The Christian proclamation of John 3:16—”For God so loved the world that he gave his one and only son that whoever believes in him shall not perish but have eternal life”—could not have been made without this prior understanding of God’s desire to cherish his creation and his desire for creation to respond to him. And it is in this area, the means by which humanity is brought into right relationship with God, that the difference between the Jewish and Christian faith are most vividly revealed.

The gap between a holy and transcendent God, unknowable through merely human initiative, and a humanity that stands in need of a bridge to span that awful abyss is acknowledged by both faiths. Both faiths posit that God’s revelatory self-disclosure is necessary for the distance to be bridged. But where are the blueprints for the bridge? Of what material is it to be constructed? It is these issues around which the centuries-old conflict between Judaism and Christianity is joined: How does God come to us, and how do we come to him?

The Function of Torah in Judaism

The word “torah,” taken from the Hebrew verb yarah, means to throw or shoot, or point in a direction. In its Hiphel form, it means to direct or teach. The literature it refers to is first the Pentateuch, then the whole Bible and thirdly any authoritative teaching. Rabbinic interpretation of Exodus 34:27 posited the existence of an oral as well as a written law, and opened the door for the “whole corpus of Jewish traditional law from the Bible to the latest development of the halachah” to come under the rubric of Torah.2 It is also worth mentioning that the translation of the word torah to nomos in Greek, law, and from thence to lex, which is Latin for law, has perpetuated the unhappy myth that Torah necessarily means legalistic observance.

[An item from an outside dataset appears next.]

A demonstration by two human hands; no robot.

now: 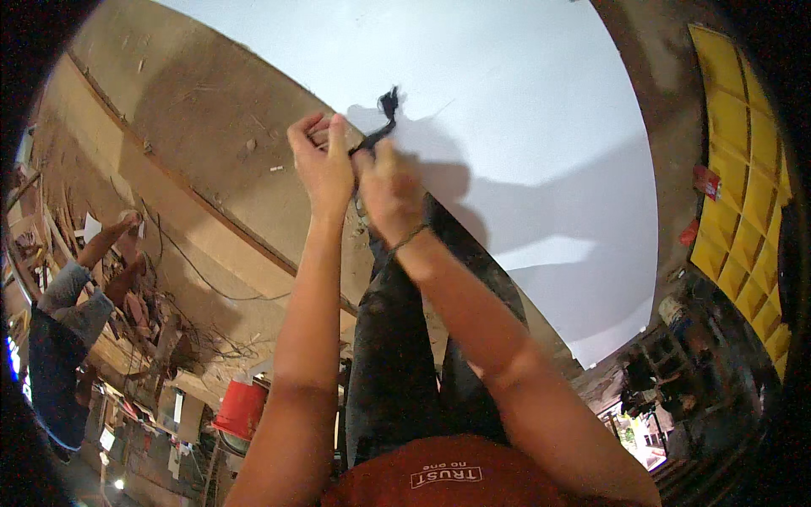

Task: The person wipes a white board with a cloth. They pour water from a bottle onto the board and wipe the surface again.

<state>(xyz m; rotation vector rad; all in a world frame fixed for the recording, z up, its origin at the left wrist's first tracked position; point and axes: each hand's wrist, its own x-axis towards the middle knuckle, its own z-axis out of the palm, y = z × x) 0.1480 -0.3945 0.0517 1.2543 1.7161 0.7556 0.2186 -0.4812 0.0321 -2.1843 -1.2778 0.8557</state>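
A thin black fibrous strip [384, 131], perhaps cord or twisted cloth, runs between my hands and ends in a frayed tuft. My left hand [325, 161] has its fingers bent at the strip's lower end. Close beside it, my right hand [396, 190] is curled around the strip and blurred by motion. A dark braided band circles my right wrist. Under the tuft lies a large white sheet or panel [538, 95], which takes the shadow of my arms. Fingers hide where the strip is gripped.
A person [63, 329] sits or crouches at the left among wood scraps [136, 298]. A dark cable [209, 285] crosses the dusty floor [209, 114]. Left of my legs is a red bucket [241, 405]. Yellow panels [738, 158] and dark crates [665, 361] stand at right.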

As to the function of Torah in Jewish life; it is manifold. Even within the Bible itself it is evident that its place in the community and worship of Israel is far more than just the set of regulations received by Moses by which Israel was to order its religious and social life. In the Psalms especially, the Torah is revered as a sign of God’s loving watchcare over Israel. Psalm 119 refers to the Torah as “complete and unblemished.” It particularly extols the Torah as being full of wonderful things, as bearing God’s grace, as precious, and as carrying with it the blessing of God’s peace to those who love it. Such expressions of devotion should put to death once and for all the notion that the law is nothing more than an impersonal taskmaster whose task is to make us bleed and give us nothing in return. Rather, the praises of the psalmist indicate a genuine joy on the part of the worshiper, and a deep appreciation of the privilege of obeying the law of God. It is interesting to note that within this love psalm to God, the persistent theme of the relationship between Torah and salvation crops up in vs. 166: “I wait for your salvation, O Lord, and I follow your commands” and in vs. 174: “I long for your salvation, O Lord, and your law is my delight.” Conversely, lawlessness is tantamount to separation from God’s promise, as vs. 118 demonstrates: “You reject all who stray from your decrees, for their deceitfulness is in vain.”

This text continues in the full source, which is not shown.